#### Action item:
From the entries below, return only the lines starting at the one that contains "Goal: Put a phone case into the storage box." and ending at the one that contains "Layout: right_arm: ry", exactly as they stand.

#### Source material

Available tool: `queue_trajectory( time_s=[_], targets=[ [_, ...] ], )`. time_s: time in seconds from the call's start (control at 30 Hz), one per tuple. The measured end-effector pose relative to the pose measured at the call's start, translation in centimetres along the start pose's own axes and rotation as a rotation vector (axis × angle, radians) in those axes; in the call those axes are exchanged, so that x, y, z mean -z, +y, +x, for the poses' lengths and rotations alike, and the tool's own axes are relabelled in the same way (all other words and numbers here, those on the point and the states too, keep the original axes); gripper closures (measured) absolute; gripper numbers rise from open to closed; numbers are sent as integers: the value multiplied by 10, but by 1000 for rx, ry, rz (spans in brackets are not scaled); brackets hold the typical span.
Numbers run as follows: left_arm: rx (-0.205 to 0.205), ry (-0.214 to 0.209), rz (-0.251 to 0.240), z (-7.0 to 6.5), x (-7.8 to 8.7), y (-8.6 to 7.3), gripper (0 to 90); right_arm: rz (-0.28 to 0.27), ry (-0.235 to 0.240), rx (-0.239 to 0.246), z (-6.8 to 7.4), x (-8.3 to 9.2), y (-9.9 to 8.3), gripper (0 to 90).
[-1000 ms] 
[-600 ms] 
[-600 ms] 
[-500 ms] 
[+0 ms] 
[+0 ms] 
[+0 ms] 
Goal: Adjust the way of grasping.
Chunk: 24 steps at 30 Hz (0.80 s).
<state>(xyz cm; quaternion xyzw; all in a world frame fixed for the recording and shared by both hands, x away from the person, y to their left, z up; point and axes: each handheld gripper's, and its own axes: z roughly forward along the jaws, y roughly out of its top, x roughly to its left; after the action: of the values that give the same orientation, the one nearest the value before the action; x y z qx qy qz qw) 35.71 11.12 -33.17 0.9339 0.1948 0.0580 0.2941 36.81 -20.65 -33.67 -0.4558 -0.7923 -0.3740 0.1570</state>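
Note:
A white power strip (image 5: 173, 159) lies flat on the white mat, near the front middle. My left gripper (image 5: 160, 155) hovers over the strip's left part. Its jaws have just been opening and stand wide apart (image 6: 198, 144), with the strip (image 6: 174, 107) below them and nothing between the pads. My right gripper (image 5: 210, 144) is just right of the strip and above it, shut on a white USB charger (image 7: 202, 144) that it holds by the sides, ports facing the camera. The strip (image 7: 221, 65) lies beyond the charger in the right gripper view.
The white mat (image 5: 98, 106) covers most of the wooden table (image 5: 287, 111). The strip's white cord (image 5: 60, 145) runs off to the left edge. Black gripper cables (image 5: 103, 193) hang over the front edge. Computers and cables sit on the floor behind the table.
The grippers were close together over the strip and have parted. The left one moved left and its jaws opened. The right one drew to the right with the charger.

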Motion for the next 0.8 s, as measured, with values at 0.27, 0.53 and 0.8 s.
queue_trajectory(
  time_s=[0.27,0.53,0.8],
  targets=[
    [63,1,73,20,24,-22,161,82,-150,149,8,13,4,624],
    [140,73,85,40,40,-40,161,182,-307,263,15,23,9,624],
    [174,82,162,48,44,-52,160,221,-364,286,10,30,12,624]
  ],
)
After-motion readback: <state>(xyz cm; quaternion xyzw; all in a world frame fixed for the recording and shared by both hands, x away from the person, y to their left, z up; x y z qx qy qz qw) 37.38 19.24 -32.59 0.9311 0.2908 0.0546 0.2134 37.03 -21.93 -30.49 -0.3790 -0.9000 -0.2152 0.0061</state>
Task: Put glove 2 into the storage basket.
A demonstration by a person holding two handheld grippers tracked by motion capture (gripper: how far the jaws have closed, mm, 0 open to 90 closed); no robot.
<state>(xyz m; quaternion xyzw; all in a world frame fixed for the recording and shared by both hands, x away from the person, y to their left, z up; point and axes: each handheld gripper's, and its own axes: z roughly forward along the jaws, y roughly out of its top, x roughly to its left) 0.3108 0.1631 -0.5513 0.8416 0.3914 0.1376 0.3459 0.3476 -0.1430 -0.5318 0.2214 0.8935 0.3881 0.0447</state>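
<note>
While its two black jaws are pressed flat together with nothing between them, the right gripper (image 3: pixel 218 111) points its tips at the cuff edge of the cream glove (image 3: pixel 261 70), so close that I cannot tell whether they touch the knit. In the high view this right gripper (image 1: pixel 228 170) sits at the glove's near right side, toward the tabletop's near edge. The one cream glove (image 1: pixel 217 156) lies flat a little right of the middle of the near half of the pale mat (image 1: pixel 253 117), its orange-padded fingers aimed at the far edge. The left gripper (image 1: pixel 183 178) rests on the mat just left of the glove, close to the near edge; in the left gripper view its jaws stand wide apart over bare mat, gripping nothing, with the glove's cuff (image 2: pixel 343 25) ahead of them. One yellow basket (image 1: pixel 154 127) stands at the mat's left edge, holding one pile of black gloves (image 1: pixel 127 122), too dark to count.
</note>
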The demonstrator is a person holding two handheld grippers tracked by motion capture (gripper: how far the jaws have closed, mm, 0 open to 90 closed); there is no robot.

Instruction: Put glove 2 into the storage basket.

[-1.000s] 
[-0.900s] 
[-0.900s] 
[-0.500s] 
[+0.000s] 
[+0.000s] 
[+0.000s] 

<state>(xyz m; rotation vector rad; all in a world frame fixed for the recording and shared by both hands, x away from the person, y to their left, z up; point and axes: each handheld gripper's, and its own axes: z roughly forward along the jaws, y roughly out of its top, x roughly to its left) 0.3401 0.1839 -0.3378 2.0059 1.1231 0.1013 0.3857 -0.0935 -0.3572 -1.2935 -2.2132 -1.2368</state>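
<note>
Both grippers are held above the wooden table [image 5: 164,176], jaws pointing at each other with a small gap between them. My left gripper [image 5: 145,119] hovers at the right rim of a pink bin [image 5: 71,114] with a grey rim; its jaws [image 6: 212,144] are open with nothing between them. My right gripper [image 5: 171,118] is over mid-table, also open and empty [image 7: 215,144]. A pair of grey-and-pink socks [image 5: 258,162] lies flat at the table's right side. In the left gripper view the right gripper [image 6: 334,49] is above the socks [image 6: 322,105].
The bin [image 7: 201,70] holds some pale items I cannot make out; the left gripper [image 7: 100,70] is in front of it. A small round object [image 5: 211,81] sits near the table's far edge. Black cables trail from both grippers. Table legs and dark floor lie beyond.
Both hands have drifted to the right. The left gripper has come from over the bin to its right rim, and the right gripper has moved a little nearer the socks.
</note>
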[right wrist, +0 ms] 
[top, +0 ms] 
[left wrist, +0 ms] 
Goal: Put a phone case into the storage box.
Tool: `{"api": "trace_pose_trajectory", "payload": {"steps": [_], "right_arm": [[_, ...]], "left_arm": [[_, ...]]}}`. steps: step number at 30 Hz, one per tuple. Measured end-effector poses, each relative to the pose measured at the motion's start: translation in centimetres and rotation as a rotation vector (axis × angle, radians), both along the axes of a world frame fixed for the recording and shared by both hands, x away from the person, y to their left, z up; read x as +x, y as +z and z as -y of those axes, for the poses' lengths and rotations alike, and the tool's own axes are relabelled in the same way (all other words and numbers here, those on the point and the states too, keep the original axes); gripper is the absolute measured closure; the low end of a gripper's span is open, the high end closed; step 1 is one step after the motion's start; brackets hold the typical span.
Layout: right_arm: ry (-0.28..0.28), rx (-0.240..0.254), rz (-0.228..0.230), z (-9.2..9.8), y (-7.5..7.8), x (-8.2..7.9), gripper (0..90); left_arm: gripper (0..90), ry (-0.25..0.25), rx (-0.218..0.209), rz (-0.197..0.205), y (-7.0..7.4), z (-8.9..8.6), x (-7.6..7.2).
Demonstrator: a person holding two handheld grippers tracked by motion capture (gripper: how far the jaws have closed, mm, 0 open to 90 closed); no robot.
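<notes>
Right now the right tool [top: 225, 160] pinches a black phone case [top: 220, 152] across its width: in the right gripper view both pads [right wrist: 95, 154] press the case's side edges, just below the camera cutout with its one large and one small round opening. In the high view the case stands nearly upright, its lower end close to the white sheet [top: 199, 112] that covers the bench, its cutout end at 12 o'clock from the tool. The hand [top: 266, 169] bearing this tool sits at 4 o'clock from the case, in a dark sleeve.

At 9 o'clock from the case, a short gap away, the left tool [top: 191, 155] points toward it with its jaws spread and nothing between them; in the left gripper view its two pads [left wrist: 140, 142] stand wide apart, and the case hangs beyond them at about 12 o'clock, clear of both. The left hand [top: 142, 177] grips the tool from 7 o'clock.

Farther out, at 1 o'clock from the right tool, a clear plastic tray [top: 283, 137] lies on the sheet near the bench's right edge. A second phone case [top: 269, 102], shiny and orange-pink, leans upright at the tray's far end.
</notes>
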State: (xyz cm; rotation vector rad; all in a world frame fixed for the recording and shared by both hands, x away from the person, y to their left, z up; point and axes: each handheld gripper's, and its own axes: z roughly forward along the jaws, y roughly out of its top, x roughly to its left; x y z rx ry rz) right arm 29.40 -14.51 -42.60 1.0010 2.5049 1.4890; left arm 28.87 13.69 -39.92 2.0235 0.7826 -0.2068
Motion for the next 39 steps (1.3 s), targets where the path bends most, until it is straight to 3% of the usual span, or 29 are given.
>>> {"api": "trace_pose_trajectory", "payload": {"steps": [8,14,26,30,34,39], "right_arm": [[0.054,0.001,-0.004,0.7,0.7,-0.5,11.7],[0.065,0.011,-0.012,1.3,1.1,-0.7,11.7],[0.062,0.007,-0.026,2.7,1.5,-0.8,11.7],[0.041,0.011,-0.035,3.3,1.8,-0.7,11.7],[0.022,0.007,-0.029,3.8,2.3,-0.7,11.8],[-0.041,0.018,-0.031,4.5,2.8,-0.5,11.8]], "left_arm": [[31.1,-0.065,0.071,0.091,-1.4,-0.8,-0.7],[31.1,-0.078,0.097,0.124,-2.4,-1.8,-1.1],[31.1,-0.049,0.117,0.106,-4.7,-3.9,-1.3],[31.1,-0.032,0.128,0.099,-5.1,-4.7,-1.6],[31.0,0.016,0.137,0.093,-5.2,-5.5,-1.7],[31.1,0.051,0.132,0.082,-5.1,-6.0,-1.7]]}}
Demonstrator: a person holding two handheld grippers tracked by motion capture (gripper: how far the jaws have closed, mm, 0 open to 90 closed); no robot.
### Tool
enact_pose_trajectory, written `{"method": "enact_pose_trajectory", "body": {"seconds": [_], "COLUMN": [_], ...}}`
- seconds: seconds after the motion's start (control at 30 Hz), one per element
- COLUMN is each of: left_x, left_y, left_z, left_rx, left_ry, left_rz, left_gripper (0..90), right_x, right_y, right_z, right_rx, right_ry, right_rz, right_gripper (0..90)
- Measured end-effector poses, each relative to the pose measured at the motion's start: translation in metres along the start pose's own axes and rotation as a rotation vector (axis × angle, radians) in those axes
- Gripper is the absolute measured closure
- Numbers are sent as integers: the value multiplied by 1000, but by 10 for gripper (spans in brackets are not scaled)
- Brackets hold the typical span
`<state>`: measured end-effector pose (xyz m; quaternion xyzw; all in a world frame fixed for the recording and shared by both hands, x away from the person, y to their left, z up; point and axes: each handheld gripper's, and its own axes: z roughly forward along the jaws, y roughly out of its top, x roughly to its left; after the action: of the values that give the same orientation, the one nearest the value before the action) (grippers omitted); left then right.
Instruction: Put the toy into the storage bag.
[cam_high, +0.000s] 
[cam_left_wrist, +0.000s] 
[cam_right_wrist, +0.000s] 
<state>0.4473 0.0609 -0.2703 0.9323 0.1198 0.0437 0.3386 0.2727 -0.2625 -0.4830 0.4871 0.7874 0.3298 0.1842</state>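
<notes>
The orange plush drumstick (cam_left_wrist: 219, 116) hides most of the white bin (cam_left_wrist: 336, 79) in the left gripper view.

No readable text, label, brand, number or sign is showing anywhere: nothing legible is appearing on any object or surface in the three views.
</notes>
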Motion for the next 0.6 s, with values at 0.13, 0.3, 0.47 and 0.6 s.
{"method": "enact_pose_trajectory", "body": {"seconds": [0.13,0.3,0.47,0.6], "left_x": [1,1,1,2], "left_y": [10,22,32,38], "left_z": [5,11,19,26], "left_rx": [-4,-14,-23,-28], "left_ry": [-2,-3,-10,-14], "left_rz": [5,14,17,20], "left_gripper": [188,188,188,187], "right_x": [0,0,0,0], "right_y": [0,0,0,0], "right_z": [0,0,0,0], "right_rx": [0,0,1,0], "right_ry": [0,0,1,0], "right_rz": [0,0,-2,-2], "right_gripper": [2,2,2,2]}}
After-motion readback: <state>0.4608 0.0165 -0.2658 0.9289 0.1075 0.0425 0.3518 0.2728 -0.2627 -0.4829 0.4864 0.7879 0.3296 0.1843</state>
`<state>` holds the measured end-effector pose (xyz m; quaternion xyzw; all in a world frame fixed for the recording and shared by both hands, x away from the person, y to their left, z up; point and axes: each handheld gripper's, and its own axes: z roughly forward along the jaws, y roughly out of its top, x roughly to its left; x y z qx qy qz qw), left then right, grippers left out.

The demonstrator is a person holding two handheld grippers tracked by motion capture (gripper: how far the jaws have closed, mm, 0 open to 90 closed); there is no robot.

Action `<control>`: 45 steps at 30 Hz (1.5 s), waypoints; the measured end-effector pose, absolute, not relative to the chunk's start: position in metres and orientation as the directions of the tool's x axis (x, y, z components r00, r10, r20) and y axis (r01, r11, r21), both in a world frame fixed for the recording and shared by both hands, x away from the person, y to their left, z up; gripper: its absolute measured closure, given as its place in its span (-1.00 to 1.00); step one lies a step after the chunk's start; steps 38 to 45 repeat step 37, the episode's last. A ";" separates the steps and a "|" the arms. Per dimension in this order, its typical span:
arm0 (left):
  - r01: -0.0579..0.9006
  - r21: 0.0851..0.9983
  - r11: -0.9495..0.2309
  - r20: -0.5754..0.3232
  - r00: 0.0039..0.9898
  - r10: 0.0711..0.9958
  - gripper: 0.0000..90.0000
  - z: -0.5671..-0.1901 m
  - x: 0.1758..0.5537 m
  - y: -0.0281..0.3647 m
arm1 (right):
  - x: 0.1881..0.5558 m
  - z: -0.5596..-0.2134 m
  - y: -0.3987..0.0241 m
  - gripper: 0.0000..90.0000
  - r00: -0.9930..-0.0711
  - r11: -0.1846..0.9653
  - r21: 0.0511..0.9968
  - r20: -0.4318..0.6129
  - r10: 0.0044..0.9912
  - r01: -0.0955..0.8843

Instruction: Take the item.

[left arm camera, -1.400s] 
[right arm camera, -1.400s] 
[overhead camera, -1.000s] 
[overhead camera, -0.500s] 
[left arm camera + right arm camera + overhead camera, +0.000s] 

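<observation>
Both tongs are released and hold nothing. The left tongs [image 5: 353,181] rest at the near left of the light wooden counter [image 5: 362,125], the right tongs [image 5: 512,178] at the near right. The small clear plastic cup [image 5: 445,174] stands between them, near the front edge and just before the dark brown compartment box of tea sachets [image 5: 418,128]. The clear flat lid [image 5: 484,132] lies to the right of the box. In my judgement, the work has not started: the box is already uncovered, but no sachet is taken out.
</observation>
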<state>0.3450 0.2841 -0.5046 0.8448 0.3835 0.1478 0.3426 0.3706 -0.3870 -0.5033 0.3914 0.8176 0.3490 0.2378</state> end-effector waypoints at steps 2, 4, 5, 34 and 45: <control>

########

#### Response for this exercise:
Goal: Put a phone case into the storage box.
Tool: `{"api": "trace_pose_trajectory", "payload": {"steps": [_], "right_arm": [[_, ...]], "left_arm": [[_, ...]]}}`. steps: step number at 30 Hz, one per tuple. Measured end-effector poses, each relative to the pose measured at the motion's start: translation in centimetres and rotation as a rotation vector (axis × angle, radians), both along the axes of a world frame fixed for the recording and shared by both hands, x away from the person, y to their left, z up; read x as +x, y as +z and z as -y of those axes, for the poses' lengths and rotations alike, and the tool's own axes are relabelled in the same way (all other words and numbers here, those on the point and the states too, keep the original axes); gripper is the absolute measured closure; the low end of a gripper's span is open, the high end closed; step 1 is one step after the motion's start; brackets hold the typical span.
Layout: right_arm: ry (-0.28..0.28), rx (-0.240..0.254), rz (-0.228..0.230), z (-9.2..9.8), y (-7.5..7.8), x (-8.2..7.9), gripper (0..90); left_arm: gripper (0..90), ry (-0.25..0.25), rx (-0.218..0.209), rz (-0.197..0.205), y (-7.0..7.4), z (-8.9..8.6), x (-7.6..7.2).

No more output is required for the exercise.